• _What is needed_
The answer must be a single number: the count of lines in the listing that hold the string "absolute".

• _Data_
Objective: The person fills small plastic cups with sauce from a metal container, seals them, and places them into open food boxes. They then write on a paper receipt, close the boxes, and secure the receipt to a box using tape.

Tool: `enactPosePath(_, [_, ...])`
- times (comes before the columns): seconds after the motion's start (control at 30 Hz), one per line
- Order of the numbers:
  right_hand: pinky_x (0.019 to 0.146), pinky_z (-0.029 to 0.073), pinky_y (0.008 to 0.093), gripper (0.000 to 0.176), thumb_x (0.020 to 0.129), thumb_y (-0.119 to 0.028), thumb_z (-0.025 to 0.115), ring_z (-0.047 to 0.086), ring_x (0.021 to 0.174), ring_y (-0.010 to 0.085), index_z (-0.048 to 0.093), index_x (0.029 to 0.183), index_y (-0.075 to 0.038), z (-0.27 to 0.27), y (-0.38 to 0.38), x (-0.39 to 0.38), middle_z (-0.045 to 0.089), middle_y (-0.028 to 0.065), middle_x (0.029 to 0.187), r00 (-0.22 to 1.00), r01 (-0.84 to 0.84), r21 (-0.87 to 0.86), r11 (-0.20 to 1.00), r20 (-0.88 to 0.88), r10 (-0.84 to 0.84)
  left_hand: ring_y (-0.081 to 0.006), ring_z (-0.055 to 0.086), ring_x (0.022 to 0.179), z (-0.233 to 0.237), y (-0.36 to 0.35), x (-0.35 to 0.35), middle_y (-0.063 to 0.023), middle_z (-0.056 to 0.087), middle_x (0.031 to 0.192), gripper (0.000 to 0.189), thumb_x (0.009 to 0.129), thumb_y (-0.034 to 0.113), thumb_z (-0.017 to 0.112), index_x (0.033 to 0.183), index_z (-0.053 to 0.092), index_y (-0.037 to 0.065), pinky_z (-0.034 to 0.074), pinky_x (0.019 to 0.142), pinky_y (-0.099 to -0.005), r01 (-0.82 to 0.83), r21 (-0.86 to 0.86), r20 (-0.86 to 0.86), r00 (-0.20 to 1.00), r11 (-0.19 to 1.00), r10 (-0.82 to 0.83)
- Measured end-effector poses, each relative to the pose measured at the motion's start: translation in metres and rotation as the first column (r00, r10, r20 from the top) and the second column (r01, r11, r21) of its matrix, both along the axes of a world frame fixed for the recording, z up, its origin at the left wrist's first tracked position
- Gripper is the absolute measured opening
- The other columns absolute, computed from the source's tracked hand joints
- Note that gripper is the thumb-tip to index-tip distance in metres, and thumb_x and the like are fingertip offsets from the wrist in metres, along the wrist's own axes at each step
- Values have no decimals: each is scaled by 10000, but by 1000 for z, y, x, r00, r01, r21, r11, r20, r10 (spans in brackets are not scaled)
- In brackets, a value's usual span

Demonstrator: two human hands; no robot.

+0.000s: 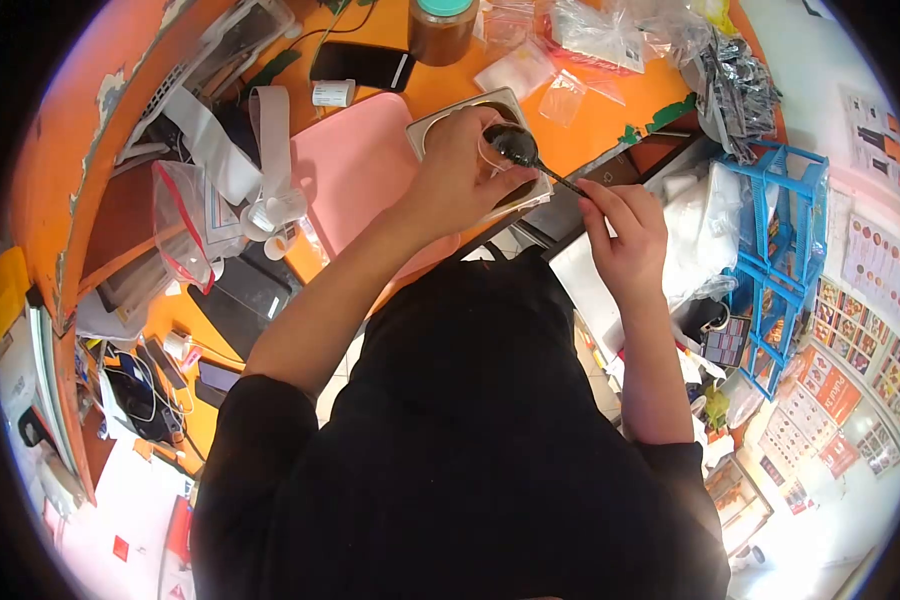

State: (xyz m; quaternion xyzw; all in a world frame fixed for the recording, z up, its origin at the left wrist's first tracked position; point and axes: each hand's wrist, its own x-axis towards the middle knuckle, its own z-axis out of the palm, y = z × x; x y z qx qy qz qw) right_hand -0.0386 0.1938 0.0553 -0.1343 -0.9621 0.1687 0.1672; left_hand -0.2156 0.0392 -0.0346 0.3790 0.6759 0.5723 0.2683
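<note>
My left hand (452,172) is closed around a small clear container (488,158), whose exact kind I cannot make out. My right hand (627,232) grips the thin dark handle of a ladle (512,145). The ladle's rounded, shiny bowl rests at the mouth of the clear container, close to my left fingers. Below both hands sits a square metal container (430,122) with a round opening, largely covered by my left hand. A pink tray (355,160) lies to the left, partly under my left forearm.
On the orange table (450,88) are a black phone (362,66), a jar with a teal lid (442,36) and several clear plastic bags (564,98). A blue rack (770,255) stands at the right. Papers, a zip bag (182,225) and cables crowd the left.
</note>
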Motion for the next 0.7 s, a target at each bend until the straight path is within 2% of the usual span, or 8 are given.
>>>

• _Completed exercise_
2